Summary: Setting communication protocol using exporters;
GenericExporter configuration - ports, connections, and threads.
OverviewGigaSpaces provides a pluggable communication adaptor, LRMI (Light Remote Method Invocation), built on top of NIO communication protocol. The LRMI uses a GenericExporter that implements the net.jini.export.Exporter interface. All GigaSpaces components that represent remote objects/services (for example:Distributed Transaction Manager, Lookup Service, GSA, GSM, GSC, Space) use the LRMI protocol. The GigaSpaces LRMI protocol has been designed to allow multiple services running within the same JVM to share their communication resources and to allow non-blocking IO communication with minimal serialization overhead. For example, it allows different space instances hosted within the same GSC to share the same LRMI resources without exhausting the JVM and machine resources. The LRMI comes with default settings that may not be optimized for every scenario. You may need to change the defaults for the client or server side to have the maximum throughput and lowest latency your network and hardware may provide. The GigaSpaces LRMI using two independent resource pools working collaboratively allowing a client to communicate with a server in a scalable manner: A client connection pool configured via the com.gs.transport_protocol.lrmi.max-conn-pool at the server side and a server Connection thread pool configured via the com.gs.transport_protocol.lrmi.max-threads also at the server side.

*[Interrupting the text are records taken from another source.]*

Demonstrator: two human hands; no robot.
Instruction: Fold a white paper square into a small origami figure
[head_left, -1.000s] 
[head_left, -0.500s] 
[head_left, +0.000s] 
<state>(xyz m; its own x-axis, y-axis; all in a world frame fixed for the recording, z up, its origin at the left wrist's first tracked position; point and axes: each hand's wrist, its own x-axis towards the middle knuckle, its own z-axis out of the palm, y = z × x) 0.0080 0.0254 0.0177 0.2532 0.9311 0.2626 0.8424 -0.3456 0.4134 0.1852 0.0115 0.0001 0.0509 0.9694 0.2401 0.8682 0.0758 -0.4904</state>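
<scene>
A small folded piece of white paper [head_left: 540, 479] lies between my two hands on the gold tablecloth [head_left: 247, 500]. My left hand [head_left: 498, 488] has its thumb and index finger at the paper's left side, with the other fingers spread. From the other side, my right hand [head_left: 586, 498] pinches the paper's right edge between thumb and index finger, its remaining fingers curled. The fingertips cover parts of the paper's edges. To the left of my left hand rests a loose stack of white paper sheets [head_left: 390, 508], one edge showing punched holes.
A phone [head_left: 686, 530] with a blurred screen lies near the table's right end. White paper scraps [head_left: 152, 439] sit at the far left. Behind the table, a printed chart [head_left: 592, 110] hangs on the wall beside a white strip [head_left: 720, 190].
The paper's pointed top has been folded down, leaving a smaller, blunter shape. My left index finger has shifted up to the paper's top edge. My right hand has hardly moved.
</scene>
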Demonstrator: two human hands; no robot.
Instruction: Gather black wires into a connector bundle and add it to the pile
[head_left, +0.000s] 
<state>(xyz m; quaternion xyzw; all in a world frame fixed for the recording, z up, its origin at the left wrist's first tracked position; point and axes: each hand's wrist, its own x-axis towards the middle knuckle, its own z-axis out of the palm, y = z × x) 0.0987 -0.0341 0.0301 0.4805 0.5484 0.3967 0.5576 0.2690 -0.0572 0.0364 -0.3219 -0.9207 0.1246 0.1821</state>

You may configure these two pools' sizes and their resource timeouts to provide maximum throughput and low latency when a client communicates with a server. The default LRMI behavior will open a different connection at the client side and start a connection thread at the server side, once a multithreaded client accesses a server component. All client connections may be shared between all the client threads when communicating with the server. All server side connection threads may be shared between all client connections. Client LRMI Connection PoolThe client LRMI connection pool maintained per server component - i.e. by each space partition. For each space partition a client maintains a dedicated connection pool shared between all client threads accessing a specific partition. When having multiple partitions (N) hosted within the same GSC, a client may open maximum of N * com.gs.transport_protocol.lrmi.max-conn-pool connections against the GSC JVM process.
Server LRMI Connection Thread PoolThe LRMI connection thread pool is a server side component. It is in charge of executing the incoming LRMI invocations. It is a single thread pool within the JVM that executes all the invocations, from all the clients and all the replication targets.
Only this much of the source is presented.